J’aborde une problématique, mais je peux être sur plusieurs sujets en même temps. Je ne peux pas parler d’une problématique en étant vague, il faut que cela soit très pointu. Je construis donc mon discours en faisant des recherches, des lectures pour m’enrichir et être la plus précise possible auprès de tous mes interlocuteurs.
Je suis constamment en réflexion afin de créer des liens entre les personnes.
Un coup de coeur artistique à nous faire découvrir ?
Lil Buck, un danseur qui pratique le Jookin, une danse mêlant le hip hop et la danse classique. Il est absolument grandiose, sa gestuelle est incroyable. Il y a une vidéo en particulier où on le voit en train de danser sur un morceau classique joué par Yo-Yo Ma, un grand violoncelliste américain, c’est absolument magnifique.
Un métier que tu aurais aimé faire ?
Et bien, réalisateur (rires) !Je trouve fabuleux de pouvoir raconter des histoires derrière une caméra. J’adorerais savoir comment faire un film d’ailleurs. J’imagine le travail, la passion qu’il y a derrière un film pour pouvoir faire en sorte que tout coïncide avec ce qu’on imaginait… En tant que réalisateur, on peut raconter toutes les histoires que l’on veut, je trouve ça passionnant. Le cinéma a le pouvoir de toucher tout le monde et tout le monde peut donner son avis. Et puis, je trouve ça hyper facile de regarder un film.
Une anecdote à nous raconter ?
J’ai été très émue de restaurer le livre sur lequel François Truffaut à travailler pour faire le film Jules et Jim. C’est Jeanne Moreau qui en avait fait don à la Cinémathèque, et qui par la suite m’avait contacté pour le restaurer. J’avais été très touchée, c’est la chose dont je suis la plus fière. François Truffaut avait écrit tout son scénario dessus. Il avait annoté des choses au crayon bleu, rouge,… des annotations très graphiques. D’ailleurs, il y a un documentaire où on le voit avec le livre à la main en train de tourner les pages.Avoir restauré cet ouvrage m’a plus ému que de restaurer un objet rare et précieux. C’est le top de mon métier !
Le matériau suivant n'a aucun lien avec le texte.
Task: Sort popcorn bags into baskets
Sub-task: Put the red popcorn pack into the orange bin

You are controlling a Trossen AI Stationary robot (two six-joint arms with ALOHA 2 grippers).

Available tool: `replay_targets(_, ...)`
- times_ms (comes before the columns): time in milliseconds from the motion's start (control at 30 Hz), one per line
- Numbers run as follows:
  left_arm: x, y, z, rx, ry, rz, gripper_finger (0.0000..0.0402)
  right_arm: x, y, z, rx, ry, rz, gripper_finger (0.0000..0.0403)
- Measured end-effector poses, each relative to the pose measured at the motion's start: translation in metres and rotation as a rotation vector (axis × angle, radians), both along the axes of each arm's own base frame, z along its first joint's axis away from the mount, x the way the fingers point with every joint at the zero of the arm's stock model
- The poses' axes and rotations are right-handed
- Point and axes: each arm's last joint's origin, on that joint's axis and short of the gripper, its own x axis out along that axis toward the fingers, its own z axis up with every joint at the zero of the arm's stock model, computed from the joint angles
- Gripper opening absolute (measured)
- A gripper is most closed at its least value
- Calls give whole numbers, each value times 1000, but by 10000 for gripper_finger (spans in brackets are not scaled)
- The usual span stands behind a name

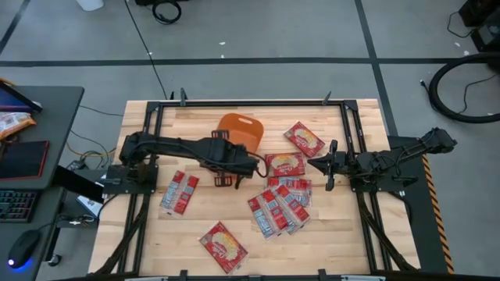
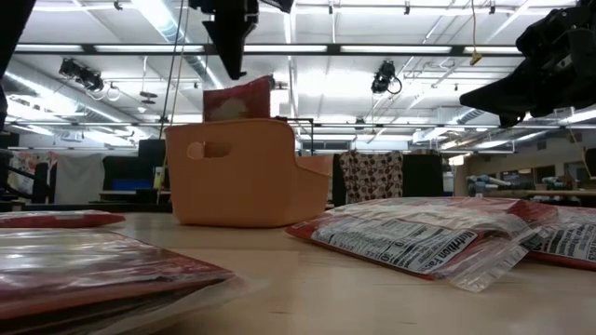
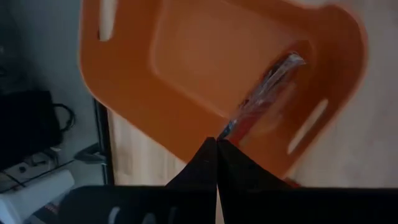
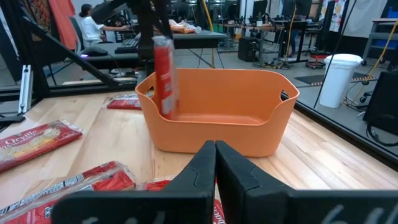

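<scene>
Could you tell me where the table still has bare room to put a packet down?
Bare wood lies between the left pair of packets and the centre cluster, along the near right edge, and behind the orange basket. It is crowded from the cluster up to the squarish packet beside the right pincer.

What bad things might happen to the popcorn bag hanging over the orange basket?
The left gripper holds a popcorn bag on edge, close to one end wall of the orange basket. If let go there, it might lean on the wall or catch on the rim instead of lying flat. The basket is light-looking plastic, so a nudge from the arm might slide it toward the bags on the table. The right gripper waits near the table's right side.
</scene>
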Motion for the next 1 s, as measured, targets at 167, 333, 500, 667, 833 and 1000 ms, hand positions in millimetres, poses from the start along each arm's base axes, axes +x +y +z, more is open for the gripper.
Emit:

Un morceau que tu écoutes en ce moment ?
Serge Reggiani, j’adore sa voix. J’adore le morceau “Le déserteur”, qui mêle le poème d’Arthur Rimbaud “Le Dormeur du Val” et la chanson écrite par Boris Vian. Ce sont trois messieurs incroyables que j’aime beaucoup. C’est ce que j’écoute en ce moment, mais j’écoute aussi plein d’autres choses.
Quelle personnalité nous recommanderais-tu de rencontrer pour 10point15 ?
Sophie Lloyd, une photographe talentueuse qui fait de très belles photos. Elle travaille notamment pour des magazines de décoration d’intérieur et d’art. Une femme très naturelle et super. C’est quelqu’un que j’aime beaucoup.